また、学生が留学に行かないのは、日本の産業界が他の国ほど学位を評価しないからでもあります。これもまた問題です。
大串 国際センターでは複数のプログラムを実施しています。慶應が直面している課題の1つは、大学の縦割り的な組織にあるかもしれません。各学部がそれぞれ独自に国際化を推進しています。もちろん、それは必ずしも悪いことではありませんが、大学全体で統一された国際化のビジョンを共有することが難しい場合があります。
例えば、国際センターは国際化やグローバル化に関するすべての事項を扱う部署と思われがちですが、国際センターの主な業務の範囲は全塾の学生交換プログラムの運営です。したがって、三木さんが理工学部の責任者として関与されているような、それぞれの学部が運営する交換プログラムに国際センターは関与していません。
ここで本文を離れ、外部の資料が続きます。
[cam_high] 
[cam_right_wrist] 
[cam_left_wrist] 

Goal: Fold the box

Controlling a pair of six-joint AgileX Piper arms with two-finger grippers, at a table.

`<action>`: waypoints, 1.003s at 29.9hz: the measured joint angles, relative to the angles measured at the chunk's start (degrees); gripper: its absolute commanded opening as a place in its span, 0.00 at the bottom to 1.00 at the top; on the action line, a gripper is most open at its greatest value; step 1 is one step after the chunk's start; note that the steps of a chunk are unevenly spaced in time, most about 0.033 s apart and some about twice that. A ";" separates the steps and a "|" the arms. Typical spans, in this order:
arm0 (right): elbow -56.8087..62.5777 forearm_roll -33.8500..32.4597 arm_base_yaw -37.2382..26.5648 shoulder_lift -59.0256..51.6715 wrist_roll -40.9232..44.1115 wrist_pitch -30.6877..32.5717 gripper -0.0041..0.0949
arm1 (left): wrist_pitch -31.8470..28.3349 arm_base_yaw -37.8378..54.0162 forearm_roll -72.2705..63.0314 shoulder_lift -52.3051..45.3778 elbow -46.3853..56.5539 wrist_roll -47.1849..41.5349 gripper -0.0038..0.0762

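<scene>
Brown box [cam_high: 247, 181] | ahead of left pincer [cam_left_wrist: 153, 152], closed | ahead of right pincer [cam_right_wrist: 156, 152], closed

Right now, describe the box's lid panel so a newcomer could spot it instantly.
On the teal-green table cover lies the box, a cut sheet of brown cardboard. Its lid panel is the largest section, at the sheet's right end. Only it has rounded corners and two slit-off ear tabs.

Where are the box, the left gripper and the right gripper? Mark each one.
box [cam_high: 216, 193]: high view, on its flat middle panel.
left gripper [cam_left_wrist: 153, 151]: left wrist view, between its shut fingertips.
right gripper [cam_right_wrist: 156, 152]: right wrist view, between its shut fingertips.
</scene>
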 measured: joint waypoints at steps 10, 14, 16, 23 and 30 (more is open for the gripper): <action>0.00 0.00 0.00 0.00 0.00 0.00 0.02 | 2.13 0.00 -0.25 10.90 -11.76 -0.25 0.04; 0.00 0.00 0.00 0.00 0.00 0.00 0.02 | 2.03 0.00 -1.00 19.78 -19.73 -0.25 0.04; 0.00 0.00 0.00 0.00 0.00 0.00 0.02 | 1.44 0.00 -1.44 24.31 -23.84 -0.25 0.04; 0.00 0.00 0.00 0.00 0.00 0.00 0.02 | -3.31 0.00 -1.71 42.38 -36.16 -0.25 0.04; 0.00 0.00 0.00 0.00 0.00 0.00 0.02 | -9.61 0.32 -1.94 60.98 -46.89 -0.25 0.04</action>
国際センターは、慶應義塾の国際化の取り組みの真の中心(センター)とは必ずしも言えません。組織全体としての国際関係のより広い視点を考慮し、各部門が持っている情報や戦略を共有できれば、他の部門の先生方にも「これはいいアイデアですね、私たちにもできるかもしれない」とか「一緒にやってみましょう」といった気づきがあるかもしれません。私たちが直面している課題は、国際化やグローバリゼーションの観点から、縦割り的な制度、システムをどのように共有または解体できるかだと思います。
三木 まったく同感です。例えば、経済学部にはPEARLプログラムがあり、湘南藤沢キャンパスにはGIGAプログラムがあります。これらは学部生向けに英語で授業を提供する国際コースです。私はたまたまPEARLプログラムの学生たちを知っていますが、これらの学生を通じて素晴らしいプログラムだと実感しました。
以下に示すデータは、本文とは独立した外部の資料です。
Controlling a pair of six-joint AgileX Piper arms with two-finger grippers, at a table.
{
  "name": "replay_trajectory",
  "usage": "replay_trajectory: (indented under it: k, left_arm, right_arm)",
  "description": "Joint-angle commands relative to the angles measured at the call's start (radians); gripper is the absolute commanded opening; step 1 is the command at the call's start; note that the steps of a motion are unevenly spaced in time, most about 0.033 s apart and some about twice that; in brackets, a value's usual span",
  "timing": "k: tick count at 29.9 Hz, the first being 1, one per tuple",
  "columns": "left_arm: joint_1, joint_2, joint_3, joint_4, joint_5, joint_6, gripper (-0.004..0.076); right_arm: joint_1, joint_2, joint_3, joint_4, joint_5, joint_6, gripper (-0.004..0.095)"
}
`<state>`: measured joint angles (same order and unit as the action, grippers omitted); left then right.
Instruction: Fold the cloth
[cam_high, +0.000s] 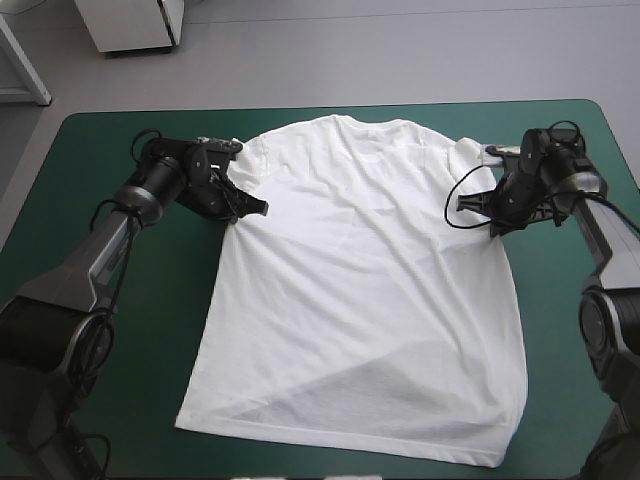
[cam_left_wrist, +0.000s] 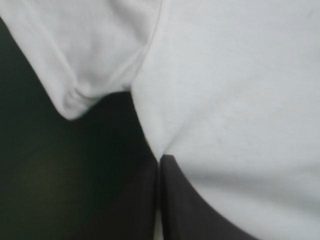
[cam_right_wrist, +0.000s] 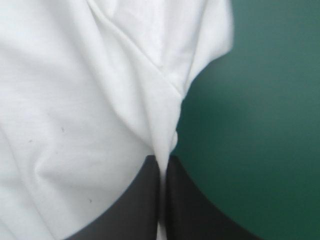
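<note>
The T-shirt (cam_high: 360, 300) lies spread flat on the teal-green cover (cam_high: 90, 330), its hem (cam_high: 340, 440) closest to the robot and well behind both pairs of fingers. Farther up, the left gripper (cam_left_wrist: 159, 161) has its black fingers pressed together on the shirt's side edge, right at the armpit, with a sliver of white between them. The right gripper (cam_right_wrist: 163, 161) is clamped the same way on the opposite armpit, and a pleat of cloth runs up out of its tips. Just ahead of and beside each set of tips lies a sleeve: the left sleeve (cam_left_wrist: 85, 60) is fairly smooth, while the right sleeve (cam_right_wrist: 205, 40) is creased and bunched. The collar (cam_high: 345, 122) lies beyond both, between them.

This looks like the start of the first fold. I would draw both grips slightly apart to take out the slack near the right fingers. Then raise them level and together, just enough to clear the cover. Keep the span taut as the cloth is carried, so the crease comes out straight and the sleeves do not tuck under
</note>
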<state>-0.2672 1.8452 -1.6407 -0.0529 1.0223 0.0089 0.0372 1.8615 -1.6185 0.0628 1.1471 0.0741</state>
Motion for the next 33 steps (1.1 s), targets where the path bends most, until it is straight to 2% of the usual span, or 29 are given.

私は理工学部に将来、国際コースを設けたいと思っています。いい名前を思いついたんです。Global Engineering Education at Keio 通称「GEEK」です(GEEK とはTech Geek やMovie Geekなど、ある分野に極めて詳しい人を意味します)。素晴らしいでしょう(笑)。大学のグローバル戦略を皆で考えたいです。
バンミーター 実はGIGAプログラムと名付けたのは私なんですよ。